→ WHAT IS REQUIRED:
Check each line of the material. Copy those containing "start".
============================================================
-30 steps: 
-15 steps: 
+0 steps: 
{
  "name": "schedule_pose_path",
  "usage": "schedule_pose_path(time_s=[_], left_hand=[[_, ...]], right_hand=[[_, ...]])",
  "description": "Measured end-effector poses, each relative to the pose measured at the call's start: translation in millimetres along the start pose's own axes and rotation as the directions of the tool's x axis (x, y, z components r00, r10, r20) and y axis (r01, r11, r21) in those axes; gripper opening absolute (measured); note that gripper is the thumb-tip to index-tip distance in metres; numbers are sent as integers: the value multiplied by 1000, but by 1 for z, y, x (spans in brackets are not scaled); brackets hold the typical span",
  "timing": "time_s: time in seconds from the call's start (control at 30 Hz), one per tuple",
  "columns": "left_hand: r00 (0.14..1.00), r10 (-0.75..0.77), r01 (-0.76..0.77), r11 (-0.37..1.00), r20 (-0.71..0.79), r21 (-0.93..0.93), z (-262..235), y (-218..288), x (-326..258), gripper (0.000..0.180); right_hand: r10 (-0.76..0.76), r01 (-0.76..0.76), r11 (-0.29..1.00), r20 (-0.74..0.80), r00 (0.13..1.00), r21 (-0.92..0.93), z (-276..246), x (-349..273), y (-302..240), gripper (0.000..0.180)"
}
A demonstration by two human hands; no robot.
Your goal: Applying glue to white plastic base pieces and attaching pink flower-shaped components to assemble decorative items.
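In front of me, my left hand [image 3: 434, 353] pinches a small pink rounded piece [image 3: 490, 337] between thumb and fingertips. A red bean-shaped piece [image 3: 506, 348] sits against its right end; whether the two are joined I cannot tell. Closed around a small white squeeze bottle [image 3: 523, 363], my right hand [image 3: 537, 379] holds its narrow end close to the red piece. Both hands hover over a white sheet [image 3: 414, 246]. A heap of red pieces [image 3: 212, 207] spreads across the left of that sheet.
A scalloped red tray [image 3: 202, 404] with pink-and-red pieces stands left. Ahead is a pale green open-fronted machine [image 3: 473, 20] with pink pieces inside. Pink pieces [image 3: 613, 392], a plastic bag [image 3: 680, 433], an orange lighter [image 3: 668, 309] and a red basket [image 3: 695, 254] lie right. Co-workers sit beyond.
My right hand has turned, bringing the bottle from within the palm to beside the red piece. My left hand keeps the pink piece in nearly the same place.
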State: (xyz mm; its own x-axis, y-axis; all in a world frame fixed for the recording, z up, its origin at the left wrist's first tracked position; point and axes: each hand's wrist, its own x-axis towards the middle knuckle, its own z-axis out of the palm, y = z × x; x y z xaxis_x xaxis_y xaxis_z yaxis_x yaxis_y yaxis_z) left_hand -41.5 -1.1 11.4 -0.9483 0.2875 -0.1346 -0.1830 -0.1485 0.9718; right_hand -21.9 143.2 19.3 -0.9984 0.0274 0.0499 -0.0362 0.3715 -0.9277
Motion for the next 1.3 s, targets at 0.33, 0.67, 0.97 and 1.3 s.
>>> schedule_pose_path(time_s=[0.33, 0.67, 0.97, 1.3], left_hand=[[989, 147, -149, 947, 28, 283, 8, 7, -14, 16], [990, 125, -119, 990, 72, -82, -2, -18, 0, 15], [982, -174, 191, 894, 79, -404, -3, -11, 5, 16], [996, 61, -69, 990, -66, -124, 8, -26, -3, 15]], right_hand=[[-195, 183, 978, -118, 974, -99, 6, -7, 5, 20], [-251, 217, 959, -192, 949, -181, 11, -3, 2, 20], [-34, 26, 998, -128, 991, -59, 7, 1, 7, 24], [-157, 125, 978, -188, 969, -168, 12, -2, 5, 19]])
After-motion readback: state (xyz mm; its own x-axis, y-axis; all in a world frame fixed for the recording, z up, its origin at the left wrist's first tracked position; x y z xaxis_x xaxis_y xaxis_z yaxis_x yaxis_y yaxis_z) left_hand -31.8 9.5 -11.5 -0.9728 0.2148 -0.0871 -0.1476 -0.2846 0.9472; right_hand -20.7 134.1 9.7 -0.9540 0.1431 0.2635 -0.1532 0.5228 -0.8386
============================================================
→ SOLUTION FOR THIS TASK:
  "description": "Measured end-effector poses, each relative to the pose measured at the call's start: translation in millimetres along the start pose's own axes and rotation as the directions of the tool's x axis (x, y, z components r00, r10, r20) and y axis (r01, r11, r21) in those axes; gripper opening absolute (measured); note that gripper is the thumb-tip to index-tip distance in metres; numbers are sent as integers: the value multiplied by 1000, but by 1 for z, y, x (spans in brackets are not scaled); brackets hold the typical span",
  "timing": "time_s: time in seconds from the call's start (control at 30 Hz), one per tuple",

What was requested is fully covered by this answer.